And now it’s supported by Murdoch again. While waiting at an airport I watched an hour of Sky News, that repeated on a loop a short clip of a man heckling Gordon Brown, with a big flashing caption saying “BREAKING NEWS” while commentators appeared as experts to say “Brown’s campaign just keeps descending into more and more chaos, this is another calamity” etc. They might as well have shown him drinking tea and put up “BREAKING NEWS – BROWN, AND A MUG, CATASTROPHE.”

It was all an obviously crude attempt to make Labour appear useless and attached to disaster, because Sky is run by Murdoch whose interests will be served by Cameron. Therefore any reasonable person must feel a shaking chilling hollow sickness bordering on self-combustion at the thought of Cameron winning.

So it should be easy – vote Labour to stop them. Brown is the only person who can realistically be Prime Minister apart from Cameron, so even after Iraq, Mandelson’s delight at the ‘Filthy rich’, after the achievement of extending the gap between rich and poor at a faster rate than any time in modern history, even then you have to vote Labour. They may be the lesser of two evils, but 5 units of evil is surely better than 12 units of evil. (Those are accurate figures though I’m not sure how to convert them into metric).

But it isn’t so simple. Until 1997 I was always desperate for Labour to win elections, regardless of their specific policies. Wilson supported the Vietnam War, Callaghan went to war with the unions, Kinnock wouldn’t back the miners, and Blair had proudly removed socialism from Labour’s agenda before his election as PM. But despite this a vote for Labour was always a vote for the idea of a more equal society, for a notion that we should organise our lives collectively, as opposed to the Tory values of looking after yourself and sneering at the worse off.

And Labour was tied to those aspirations to some extent by their roots. They were founded by the trade unions, and became a mass party after the First World War by promising the working class their own representatives in parliament.

After the last thirteen years does that still apply? The first problem with applying the same formula now comes when you compare Labour’s outlook to that of the Liberal Democrats. To argue with someone who’d campaigned for a fairer society that you should vote Labour rather than Lib-Dem in this election, is to ask them to back a man who was crucial to sending us to war with Iraq, against a party that opposed that war. It’s to back the party adamant we should spend billions on Trident, against those who say we should scrap it. It’s to back the man who enthusiastically boomed “Your policy will open the gates to a flood of immigration” in a TV debate, against the party supporting a more humane attitude to asylum seekers.

On almost every issue the Lib-Dems appear more social, humane and collective than Labour. But, the reluctant Labour voter could argue, Labour is still tied to its working class roots and is therefore open to influence from socialists in a way the Liberal Democrats never could be. But how true is that now? Under Blair the flawed democracy of the party was extinguished, and now an ordinary member has virtually no influence on that party. So the membership is at its lowest for 100 years, and the branches barely exist.

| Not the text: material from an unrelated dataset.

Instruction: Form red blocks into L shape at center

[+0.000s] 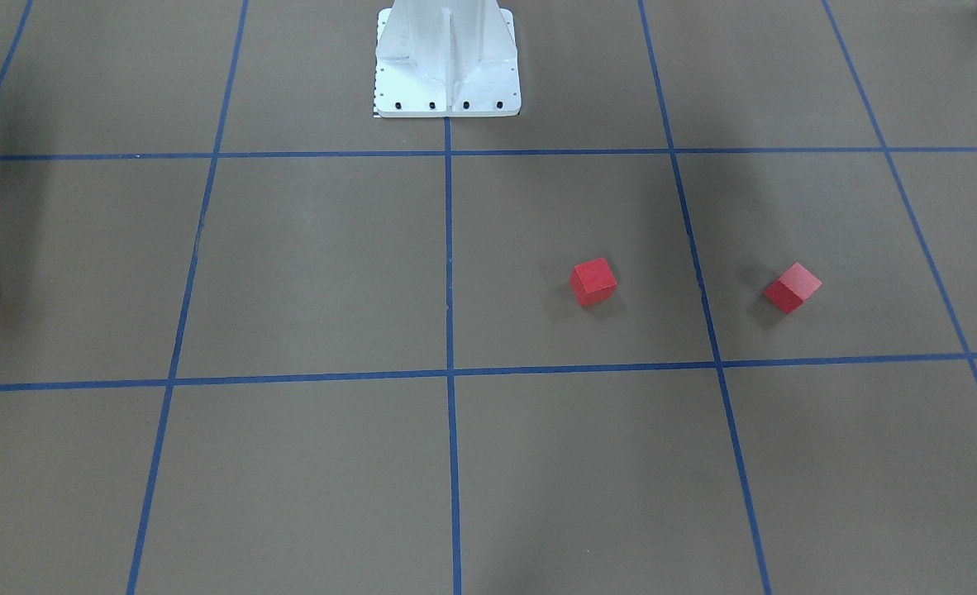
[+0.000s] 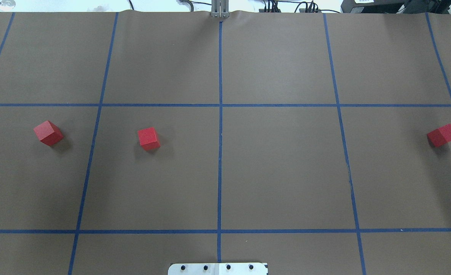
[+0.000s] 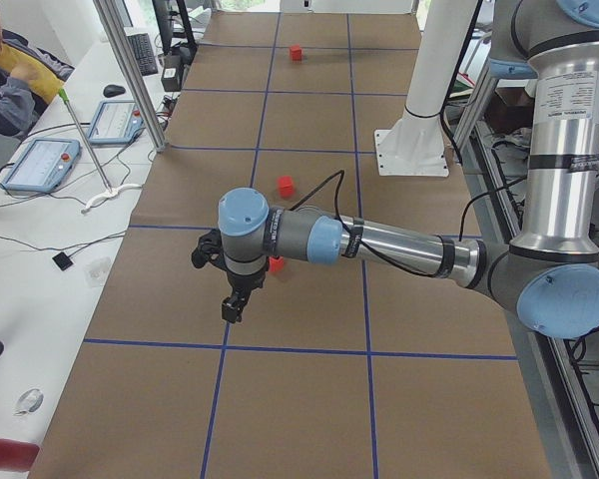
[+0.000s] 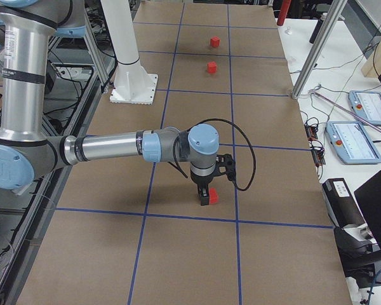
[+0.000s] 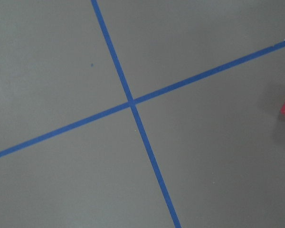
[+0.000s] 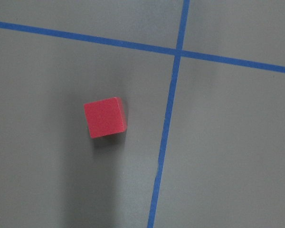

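No L yet. Off the middle blue tape line (image 2: 220, 168): inner red block (image 2: 148, 138) near it on robot's left, outer red block (image 2: 48, 133) farther left, far red block (image 2: 443, 135) well out right. Left gripper (image 3: 234, 309) sits by the outer one, right gripper (image 4: 204, 194) by the far one; spread or closed, can't tell for either.

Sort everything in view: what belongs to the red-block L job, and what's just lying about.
Belongs to the job: outer left red block; inner left red block; right red block; center beside the middle tape line.
Just lying about: white robot base; teach pendants on the side bench.
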Controlling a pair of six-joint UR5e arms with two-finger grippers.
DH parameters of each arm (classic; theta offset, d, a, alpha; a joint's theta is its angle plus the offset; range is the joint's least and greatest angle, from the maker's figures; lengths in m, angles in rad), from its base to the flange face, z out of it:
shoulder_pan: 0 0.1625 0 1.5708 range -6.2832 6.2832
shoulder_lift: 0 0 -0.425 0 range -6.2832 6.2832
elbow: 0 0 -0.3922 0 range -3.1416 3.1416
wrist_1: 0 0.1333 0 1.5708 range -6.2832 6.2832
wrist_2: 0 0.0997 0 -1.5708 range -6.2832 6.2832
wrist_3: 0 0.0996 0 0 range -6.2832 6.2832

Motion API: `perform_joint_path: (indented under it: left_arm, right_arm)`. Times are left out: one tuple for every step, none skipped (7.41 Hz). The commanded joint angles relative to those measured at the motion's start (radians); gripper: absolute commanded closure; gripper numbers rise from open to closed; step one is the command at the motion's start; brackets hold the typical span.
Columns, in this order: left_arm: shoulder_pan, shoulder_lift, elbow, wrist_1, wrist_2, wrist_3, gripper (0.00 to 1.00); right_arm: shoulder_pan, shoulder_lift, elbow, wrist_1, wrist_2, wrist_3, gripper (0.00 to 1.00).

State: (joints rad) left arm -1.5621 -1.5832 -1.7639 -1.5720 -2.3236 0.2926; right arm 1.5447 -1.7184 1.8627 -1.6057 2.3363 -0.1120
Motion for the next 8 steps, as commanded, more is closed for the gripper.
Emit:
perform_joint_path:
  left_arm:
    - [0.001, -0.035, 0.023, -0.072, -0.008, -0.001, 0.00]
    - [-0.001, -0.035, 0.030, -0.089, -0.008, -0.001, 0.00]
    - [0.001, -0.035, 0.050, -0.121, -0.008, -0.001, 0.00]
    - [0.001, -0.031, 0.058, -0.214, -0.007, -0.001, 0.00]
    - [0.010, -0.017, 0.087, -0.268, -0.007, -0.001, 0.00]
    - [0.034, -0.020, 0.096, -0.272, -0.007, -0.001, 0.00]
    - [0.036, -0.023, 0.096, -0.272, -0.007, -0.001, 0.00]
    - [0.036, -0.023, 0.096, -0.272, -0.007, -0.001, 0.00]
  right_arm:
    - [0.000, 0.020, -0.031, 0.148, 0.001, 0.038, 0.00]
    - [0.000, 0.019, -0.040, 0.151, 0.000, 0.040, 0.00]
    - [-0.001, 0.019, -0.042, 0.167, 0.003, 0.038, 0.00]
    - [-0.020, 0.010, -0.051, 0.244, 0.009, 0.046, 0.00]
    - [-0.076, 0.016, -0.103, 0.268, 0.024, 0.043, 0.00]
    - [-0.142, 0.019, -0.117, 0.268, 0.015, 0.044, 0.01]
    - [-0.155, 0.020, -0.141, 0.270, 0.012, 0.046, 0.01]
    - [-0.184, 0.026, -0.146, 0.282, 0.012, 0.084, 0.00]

Even after the disastrous 1983 election there was a vibrant Labour Party in most towns, attracting the young and enthusiastic. They were the core of the miners’ support groups, backed local campaigns and mobilised in their hundreds during elections.

During this election, where I live in Crystal Palace, for the first time I can remember there have been no Labour supporters visible during an election. In the area where they have always run a stall, there has instead been a Liberal Democrat stall. One woman there told me “I was in Lewisham Labour Party for years, but Labour abandoned social housing, reneged on their promise to reform the House of Lords, supported the Iraq war and handed the country to the bankers, so now I’m with these.” The following week another of their activists told me an almost identical story of how, she feels, she’s had to change parties to stick by her ideals.

I suspect the Liberal Democrats will betray fairly quickly the hopes of those who flock to them for egalitarian reasons, not because of the personality of Nick Clegg but because their base is spread amongst people who desire opposite values. In some areas they attract those like my Crystal Palace friends, but in Conservative areas they promise an agenda to appeal to disaffected Tories. This may explain why Clegg became so defensive when he suddenly found, for the first time, the whole country listening attentively to him at once. The radicalism was downplayed, and became unsure even of his most long-standing policies, such as backing a referendum on the Euro, if they could be considered vote-losers in the Tory suburbs.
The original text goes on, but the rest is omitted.